▸ ASSIGNMENT
Determine how many lines in the entries contain the word "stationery", and give that number with no other text.

Stored items from a collection:
=== Section Start ===
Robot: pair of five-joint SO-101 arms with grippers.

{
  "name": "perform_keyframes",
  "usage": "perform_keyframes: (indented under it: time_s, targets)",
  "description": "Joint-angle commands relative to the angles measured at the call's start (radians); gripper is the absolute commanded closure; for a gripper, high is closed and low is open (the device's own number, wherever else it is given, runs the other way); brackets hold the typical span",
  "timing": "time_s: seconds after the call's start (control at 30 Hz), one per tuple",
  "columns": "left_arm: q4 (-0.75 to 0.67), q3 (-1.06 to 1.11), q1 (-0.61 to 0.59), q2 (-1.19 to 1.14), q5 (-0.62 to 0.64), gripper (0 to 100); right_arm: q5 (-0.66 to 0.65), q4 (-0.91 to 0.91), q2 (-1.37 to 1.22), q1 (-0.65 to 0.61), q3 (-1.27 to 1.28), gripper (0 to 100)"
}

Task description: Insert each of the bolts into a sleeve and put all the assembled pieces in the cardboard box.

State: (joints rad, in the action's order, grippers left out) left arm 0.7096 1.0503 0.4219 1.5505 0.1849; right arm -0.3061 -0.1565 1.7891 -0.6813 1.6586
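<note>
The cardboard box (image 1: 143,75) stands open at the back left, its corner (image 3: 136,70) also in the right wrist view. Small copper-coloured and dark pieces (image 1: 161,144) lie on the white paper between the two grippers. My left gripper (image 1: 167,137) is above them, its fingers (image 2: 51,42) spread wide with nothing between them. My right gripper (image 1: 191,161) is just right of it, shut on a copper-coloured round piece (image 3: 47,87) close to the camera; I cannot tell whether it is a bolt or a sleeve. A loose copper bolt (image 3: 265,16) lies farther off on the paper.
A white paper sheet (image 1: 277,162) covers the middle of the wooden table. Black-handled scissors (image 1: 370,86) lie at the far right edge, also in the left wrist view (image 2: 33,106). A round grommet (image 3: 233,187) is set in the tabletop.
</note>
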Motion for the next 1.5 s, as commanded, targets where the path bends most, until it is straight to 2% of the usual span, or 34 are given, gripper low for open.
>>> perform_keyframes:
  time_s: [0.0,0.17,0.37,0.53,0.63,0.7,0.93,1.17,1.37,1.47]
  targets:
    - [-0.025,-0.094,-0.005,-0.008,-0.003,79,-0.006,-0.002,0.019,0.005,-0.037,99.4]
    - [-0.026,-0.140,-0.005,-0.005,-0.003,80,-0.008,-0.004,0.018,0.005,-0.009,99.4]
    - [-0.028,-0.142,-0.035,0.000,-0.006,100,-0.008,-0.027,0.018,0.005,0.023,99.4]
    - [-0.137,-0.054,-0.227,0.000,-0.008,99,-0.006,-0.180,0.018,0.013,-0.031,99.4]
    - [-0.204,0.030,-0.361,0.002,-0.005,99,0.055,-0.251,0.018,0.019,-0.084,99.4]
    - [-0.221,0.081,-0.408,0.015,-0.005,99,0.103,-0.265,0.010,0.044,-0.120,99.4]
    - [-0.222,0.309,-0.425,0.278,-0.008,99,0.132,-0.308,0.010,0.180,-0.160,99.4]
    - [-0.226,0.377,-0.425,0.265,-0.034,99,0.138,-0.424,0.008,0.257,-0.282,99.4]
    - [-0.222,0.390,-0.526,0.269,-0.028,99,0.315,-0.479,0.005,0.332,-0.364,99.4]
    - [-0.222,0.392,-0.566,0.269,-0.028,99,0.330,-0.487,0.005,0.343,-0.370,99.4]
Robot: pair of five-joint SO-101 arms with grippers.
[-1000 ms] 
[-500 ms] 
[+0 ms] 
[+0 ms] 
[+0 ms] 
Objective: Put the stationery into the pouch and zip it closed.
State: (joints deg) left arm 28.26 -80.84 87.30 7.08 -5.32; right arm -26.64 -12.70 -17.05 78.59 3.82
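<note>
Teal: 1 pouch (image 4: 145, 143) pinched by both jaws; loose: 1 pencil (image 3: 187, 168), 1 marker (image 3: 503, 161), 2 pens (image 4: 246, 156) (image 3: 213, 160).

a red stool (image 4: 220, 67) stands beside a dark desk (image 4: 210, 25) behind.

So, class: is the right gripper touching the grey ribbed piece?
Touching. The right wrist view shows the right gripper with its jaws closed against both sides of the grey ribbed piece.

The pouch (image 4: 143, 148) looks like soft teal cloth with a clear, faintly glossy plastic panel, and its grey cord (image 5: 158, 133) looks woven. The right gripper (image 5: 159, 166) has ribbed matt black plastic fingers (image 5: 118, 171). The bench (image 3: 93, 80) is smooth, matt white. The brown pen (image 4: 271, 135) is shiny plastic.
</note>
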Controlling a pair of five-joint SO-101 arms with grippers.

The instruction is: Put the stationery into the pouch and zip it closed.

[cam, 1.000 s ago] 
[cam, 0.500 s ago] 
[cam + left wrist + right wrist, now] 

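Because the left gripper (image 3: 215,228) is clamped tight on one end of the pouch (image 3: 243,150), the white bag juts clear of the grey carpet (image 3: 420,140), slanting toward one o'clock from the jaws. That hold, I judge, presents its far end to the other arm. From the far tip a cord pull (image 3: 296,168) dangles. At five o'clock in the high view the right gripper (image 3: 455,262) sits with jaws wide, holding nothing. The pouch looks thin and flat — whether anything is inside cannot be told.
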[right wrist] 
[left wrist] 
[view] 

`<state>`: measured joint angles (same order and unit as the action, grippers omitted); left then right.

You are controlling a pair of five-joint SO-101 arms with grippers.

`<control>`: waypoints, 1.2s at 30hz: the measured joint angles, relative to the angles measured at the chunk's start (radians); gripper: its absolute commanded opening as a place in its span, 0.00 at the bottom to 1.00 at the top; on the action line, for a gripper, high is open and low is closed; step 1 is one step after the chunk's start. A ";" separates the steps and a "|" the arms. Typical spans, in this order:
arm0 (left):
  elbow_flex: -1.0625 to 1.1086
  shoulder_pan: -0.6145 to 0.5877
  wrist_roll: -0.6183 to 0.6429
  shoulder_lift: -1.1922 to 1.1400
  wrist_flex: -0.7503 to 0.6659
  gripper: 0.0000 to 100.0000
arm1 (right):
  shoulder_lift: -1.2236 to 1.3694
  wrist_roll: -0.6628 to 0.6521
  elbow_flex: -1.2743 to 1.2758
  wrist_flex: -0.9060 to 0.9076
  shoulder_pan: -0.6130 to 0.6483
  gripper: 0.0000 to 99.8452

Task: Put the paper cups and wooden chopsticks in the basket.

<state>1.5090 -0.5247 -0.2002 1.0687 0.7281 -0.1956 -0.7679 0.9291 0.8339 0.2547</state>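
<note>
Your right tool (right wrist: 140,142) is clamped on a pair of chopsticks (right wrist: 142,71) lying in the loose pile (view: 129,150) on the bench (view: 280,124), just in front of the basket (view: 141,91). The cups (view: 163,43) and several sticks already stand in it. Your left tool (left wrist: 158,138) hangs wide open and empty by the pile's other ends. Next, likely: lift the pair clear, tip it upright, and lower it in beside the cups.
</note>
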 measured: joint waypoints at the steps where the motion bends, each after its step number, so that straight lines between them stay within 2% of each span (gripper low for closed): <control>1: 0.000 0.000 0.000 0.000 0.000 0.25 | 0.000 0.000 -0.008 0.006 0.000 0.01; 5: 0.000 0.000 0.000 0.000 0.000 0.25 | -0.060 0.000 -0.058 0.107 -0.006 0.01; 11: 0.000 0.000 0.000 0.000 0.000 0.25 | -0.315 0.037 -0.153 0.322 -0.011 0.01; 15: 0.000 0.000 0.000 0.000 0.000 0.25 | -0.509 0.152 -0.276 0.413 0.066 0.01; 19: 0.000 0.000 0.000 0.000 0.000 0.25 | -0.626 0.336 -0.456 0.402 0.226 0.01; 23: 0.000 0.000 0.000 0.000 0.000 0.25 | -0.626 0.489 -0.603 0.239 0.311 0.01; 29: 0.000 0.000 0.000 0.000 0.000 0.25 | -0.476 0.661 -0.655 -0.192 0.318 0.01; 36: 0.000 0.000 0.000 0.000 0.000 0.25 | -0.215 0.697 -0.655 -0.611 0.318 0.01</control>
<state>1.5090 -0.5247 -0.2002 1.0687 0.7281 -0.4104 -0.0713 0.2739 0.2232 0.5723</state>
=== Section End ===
▸ ANSWER TO THE PROBLEM
2